Ingushetia Picks President in 2nd Round of Voting

APNazran residents talking next to an election poster Saturday ahead of the runoff.
NAZRAN, Ingushetia -- Ingushetia, a southern republic that has absorbed the bulk of refugees from the war in Chechnya, voted for a new leader Sunday, capping a tense campaign dominated by court battles and accusations of Kremlin interference.

Sunday's second-round of voting pitted Alikhan Amirkhanov, a member of the State Duma, against Murat Zyazikov, a Federal Security Service general and deputy to President Vladimir Putin's envoy to the Southern Federal District.

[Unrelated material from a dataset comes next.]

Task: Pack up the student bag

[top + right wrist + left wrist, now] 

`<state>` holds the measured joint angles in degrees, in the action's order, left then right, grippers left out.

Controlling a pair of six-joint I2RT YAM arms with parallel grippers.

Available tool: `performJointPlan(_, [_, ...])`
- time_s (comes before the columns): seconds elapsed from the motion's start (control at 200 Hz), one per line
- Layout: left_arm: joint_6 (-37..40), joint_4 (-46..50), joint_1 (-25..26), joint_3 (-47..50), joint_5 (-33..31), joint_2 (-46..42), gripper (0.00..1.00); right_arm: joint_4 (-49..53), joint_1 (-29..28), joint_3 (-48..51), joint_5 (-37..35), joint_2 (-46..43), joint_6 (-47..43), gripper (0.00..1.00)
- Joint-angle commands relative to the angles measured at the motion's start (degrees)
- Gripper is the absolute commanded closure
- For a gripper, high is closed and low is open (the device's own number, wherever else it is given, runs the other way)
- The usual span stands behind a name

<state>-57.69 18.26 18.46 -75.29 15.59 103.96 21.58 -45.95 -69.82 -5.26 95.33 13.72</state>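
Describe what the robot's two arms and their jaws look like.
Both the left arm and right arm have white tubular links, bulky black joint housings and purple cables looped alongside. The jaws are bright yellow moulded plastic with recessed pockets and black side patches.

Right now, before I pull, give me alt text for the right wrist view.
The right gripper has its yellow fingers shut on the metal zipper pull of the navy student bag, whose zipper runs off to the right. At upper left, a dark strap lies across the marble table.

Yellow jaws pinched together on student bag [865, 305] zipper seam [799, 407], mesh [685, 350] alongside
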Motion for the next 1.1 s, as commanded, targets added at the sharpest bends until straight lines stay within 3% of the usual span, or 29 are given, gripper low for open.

More than 60 percent of eligible voters cast ballots Sunday and no violations were registered, Interfax reported, citing the republic's election commission. Preliminary results were expected Monday.

The election also pitted Ingushetia's most popular man, former President Ruslan Aushev, against the Kremlin. Aushev, a Soviet war hero in Afghanistan whose abrupt resignation on New Year's Eve forced the snap elections, accused the Kremlin of manipulating the campaign.

His resignation sparked protests by Ingush residents who begged him to stay. Aushev's favorite to replace him, Khamzad Gutsiriyev, was disqualified a day before the first round of voting April 7. Aushev then gave his backing to Amirkhanov.

In the weeks between the two rounds of voting, Aushev said Putin's envoy to the Southern Federal District, Viktor Kazantsev, used his influence to try to thwart Amikhanov's bid. Kremlin officials "have tried to impose their own candidate," Aushev said in an interview last week. "Federal officials have been using all sorts of methods to deny Amirkhanov his registration."

Amirkhanov has faced accusations in court that he bribed voters. So far, the cases have all been thrown out or withdrawn.

Aushev said Kazantsev was also behind the disqualification of Gutsiriyev, Ingushetia's former interior minister. The Supreme Court ruled that Gutsiriyev had broken campaign law by failing to take a leave of absence as the republic's top policeman.

Meanwhile, local press gave glowing coverage to Zyazikov, the Kremlin's favorite, highlighting his close ties to Putin.